▸ **THE PROBLEM**: From the records below, copy the lines that include "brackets".

▼

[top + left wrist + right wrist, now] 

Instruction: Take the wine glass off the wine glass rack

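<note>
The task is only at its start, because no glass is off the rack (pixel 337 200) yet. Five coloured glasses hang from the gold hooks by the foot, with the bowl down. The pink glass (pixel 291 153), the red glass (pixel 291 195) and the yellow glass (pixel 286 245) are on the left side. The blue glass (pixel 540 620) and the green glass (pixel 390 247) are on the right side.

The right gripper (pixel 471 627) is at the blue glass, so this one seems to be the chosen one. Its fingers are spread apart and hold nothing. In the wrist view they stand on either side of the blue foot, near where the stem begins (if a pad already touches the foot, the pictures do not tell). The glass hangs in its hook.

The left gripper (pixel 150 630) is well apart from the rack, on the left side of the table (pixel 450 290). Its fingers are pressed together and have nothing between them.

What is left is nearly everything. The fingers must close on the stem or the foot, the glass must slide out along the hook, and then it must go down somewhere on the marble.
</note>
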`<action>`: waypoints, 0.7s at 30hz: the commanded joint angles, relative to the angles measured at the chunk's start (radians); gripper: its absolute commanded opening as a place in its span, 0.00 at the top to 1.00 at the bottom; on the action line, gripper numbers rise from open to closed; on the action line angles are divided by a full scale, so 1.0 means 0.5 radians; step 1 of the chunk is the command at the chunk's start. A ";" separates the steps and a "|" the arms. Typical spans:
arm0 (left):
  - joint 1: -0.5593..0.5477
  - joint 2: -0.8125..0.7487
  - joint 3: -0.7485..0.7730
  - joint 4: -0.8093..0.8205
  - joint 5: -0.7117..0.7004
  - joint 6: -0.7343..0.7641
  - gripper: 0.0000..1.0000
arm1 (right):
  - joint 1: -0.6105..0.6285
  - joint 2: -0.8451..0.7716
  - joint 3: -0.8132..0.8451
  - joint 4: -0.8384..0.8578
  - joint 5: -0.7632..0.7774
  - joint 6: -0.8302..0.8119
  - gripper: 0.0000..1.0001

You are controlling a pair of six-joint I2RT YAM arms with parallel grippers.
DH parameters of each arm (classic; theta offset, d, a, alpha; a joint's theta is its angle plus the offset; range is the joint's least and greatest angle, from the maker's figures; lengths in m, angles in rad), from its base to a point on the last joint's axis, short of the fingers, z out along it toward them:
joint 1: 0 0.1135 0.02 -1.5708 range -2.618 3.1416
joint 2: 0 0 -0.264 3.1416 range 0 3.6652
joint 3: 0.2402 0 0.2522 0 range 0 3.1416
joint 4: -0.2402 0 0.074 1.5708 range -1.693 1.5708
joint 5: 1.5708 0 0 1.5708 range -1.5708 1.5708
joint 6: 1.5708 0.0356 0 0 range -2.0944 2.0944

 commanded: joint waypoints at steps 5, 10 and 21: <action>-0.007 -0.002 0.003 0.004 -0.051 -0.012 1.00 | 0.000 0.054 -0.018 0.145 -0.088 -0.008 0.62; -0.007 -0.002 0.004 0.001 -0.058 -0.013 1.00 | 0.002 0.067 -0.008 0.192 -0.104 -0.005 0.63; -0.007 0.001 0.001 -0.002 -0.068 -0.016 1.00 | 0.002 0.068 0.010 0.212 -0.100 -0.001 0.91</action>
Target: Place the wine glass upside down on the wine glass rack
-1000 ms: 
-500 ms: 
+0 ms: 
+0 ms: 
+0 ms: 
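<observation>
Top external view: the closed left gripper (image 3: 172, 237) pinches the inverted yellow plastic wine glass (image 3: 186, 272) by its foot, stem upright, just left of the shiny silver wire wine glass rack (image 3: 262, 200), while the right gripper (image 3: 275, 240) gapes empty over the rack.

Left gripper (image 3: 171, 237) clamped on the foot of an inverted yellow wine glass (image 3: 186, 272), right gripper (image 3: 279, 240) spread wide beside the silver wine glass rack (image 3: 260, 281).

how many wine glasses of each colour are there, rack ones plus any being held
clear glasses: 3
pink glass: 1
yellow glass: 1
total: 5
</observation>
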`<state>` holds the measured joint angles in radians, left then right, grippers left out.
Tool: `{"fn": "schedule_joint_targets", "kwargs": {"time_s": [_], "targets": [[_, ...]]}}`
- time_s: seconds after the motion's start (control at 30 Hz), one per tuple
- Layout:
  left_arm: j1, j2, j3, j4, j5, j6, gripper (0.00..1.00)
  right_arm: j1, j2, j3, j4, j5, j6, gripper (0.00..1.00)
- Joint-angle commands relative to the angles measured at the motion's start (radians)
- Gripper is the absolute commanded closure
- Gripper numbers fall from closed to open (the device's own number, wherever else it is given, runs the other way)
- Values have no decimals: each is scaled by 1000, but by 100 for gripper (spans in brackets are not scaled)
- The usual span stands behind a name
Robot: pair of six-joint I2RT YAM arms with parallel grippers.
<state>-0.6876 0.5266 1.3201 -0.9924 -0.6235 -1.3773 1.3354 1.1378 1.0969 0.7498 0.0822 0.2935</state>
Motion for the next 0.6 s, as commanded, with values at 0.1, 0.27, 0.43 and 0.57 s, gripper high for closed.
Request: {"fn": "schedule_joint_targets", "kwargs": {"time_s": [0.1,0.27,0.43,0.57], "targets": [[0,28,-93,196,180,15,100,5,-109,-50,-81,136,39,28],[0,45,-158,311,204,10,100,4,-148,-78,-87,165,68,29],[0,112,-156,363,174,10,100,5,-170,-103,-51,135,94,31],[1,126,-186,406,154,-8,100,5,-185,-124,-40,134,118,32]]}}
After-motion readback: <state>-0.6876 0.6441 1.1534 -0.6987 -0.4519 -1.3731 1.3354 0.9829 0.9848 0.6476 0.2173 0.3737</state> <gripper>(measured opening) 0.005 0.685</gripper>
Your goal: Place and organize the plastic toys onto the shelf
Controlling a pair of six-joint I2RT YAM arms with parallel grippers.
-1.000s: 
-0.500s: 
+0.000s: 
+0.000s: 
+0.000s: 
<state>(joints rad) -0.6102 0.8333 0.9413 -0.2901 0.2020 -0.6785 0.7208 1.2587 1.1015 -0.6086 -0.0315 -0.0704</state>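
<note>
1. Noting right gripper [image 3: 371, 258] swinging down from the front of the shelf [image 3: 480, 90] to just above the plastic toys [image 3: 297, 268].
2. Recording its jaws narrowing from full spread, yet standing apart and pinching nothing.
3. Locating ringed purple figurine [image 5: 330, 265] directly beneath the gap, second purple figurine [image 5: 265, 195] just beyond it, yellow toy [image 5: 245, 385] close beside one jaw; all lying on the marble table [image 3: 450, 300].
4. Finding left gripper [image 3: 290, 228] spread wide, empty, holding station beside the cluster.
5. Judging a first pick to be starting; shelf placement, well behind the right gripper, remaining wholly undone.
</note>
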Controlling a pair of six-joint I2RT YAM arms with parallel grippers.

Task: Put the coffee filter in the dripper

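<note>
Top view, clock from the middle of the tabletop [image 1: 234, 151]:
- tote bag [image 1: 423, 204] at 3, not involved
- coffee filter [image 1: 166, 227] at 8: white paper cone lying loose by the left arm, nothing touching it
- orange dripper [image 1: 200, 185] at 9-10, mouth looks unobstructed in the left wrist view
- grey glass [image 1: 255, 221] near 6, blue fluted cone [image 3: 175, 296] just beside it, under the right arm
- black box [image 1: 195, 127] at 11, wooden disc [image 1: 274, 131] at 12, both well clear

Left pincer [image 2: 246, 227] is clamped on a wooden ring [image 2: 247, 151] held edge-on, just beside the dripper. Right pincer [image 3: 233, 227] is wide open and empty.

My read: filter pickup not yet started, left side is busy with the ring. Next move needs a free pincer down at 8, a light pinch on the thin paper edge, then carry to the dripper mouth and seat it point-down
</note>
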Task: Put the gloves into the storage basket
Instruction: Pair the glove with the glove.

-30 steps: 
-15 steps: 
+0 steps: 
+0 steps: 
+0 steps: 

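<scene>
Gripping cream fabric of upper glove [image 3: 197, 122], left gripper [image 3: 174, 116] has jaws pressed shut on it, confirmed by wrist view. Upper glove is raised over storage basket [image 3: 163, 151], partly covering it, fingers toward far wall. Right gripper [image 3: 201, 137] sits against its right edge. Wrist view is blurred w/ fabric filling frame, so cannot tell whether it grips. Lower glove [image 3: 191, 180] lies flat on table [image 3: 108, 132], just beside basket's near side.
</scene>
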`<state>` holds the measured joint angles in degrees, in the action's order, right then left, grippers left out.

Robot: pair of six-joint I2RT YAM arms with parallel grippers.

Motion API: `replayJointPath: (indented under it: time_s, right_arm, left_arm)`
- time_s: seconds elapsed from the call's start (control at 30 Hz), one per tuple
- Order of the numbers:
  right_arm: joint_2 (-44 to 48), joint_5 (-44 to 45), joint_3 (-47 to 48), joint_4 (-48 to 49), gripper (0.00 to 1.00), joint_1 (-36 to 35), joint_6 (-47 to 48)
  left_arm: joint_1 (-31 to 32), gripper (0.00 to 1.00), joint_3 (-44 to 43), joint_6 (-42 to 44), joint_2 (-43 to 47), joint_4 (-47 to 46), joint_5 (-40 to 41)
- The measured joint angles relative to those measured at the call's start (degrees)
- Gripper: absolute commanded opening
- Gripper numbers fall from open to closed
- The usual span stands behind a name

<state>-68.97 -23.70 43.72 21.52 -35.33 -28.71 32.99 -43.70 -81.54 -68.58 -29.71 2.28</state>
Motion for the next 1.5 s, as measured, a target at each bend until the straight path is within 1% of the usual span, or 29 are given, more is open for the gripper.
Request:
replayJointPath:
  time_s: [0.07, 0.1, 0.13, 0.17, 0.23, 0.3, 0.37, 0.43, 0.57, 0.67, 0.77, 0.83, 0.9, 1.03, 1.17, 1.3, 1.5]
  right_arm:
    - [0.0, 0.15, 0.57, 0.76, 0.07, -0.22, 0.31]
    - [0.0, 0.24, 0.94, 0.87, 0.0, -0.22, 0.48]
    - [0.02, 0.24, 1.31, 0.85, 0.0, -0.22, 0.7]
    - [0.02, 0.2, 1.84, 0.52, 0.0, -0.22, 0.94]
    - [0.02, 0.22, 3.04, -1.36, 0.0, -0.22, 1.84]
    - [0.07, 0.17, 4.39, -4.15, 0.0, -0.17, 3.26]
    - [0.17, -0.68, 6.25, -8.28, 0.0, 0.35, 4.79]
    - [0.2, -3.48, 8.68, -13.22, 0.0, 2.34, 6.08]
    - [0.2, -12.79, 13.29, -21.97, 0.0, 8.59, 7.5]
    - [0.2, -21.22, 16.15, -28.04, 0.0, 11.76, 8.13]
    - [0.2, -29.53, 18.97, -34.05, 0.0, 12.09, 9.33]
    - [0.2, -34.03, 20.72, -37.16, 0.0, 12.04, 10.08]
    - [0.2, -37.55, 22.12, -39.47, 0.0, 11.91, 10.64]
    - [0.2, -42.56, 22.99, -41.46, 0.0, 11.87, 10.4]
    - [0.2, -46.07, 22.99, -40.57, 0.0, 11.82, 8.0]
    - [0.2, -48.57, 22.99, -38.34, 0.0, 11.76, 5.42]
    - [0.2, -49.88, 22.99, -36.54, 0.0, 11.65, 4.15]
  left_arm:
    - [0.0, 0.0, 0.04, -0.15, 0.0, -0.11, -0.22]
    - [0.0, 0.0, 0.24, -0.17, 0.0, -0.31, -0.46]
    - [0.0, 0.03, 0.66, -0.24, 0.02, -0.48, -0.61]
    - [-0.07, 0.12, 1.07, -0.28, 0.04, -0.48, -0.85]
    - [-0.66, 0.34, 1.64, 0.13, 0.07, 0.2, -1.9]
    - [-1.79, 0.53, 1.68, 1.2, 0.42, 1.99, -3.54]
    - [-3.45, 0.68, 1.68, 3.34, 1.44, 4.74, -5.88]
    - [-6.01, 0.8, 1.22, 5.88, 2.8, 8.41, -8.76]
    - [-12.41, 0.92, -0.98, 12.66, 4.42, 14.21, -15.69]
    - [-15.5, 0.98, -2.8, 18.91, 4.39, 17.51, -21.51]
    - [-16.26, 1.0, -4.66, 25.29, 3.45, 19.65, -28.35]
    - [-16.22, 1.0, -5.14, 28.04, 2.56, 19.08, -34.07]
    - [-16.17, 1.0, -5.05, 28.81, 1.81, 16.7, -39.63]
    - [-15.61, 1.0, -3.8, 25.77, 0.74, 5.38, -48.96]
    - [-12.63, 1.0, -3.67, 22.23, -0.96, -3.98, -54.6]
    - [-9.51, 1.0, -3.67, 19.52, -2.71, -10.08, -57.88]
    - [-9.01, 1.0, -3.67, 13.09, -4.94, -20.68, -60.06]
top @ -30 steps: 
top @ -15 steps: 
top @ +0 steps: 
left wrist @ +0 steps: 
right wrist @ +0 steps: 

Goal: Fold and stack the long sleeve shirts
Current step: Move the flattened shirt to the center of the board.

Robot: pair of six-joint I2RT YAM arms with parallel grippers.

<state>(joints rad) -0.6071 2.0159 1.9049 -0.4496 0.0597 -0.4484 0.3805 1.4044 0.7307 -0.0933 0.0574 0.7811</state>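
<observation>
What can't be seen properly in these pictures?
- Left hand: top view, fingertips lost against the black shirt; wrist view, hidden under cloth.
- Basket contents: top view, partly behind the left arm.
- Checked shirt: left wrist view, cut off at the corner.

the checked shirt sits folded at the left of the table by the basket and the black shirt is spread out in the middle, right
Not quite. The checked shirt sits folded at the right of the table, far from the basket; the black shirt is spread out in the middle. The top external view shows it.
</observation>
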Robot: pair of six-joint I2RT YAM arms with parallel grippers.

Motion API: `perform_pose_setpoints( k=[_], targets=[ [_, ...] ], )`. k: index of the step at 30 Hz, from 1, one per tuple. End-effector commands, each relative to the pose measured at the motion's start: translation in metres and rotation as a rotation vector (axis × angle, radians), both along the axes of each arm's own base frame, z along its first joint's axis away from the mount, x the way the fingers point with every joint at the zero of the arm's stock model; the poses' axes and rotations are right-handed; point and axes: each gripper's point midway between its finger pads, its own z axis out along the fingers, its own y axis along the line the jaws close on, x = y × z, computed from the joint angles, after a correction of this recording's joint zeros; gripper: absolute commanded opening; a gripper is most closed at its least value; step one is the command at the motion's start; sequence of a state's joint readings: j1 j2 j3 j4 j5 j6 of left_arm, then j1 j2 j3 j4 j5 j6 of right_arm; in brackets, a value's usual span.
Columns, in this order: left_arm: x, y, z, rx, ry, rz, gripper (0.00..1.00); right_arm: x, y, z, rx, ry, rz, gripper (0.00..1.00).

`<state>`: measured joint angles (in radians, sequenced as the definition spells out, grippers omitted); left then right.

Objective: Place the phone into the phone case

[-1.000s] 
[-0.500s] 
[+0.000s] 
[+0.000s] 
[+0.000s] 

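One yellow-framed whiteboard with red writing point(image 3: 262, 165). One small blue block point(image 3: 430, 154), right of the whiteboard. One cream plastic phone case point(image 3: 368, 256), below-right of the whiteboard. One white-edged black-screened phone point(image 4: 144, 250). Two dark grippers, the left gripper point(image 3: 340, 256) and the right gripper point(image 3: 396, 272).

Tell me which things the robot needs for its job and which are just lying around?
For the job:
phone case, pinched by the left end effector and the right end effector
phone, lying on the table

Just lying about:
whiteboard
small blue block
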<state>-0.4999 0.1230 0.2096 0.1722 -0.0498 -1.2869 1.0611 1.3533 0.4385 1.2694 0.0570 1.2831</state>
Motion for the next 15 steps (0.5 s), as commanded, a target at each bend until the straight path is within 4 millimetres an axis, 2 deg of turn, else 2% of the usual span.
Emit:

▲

▸ **TASK RESPONSE**:
- Values have no decimals: each is scaled by 1000, but by 100 for gripper (spans in brackets are not scaled)
Motion API: `perform_pose_setpoints( k=[_], targets=[ [_, ...] ], )`. k: index of the step at 30 Hz, from 1, one per tuple. End-effector commands, each relative to the pose measured at the motion's start: translation in metres and rotation as a rotation vector (axis × angle, radians), both along the axes of each arm's own base frame, z along its first joint's axis away from the mount, x the way the fingers point with every joint at the zero of the arm's stock model; the poses' axes and rotations are right-handed; point and axes: each gripper's point midway between its finger pads, its own z axis out along the fingers, its own y axis along the line the jaws close on, x = y × z, computed from the joint angles, after a correction of this recording's joint zeros; gripper: absolute commanded opening; a gripper is most closed at its least value; step one is the command at the motion's start; sequence of a state's joint readings: j1 j2 j3 j4 j5 j6 of left_arm, then j1 j2 j3 j4 j5 j6 of right_arm; in brackets, a value's usual span.

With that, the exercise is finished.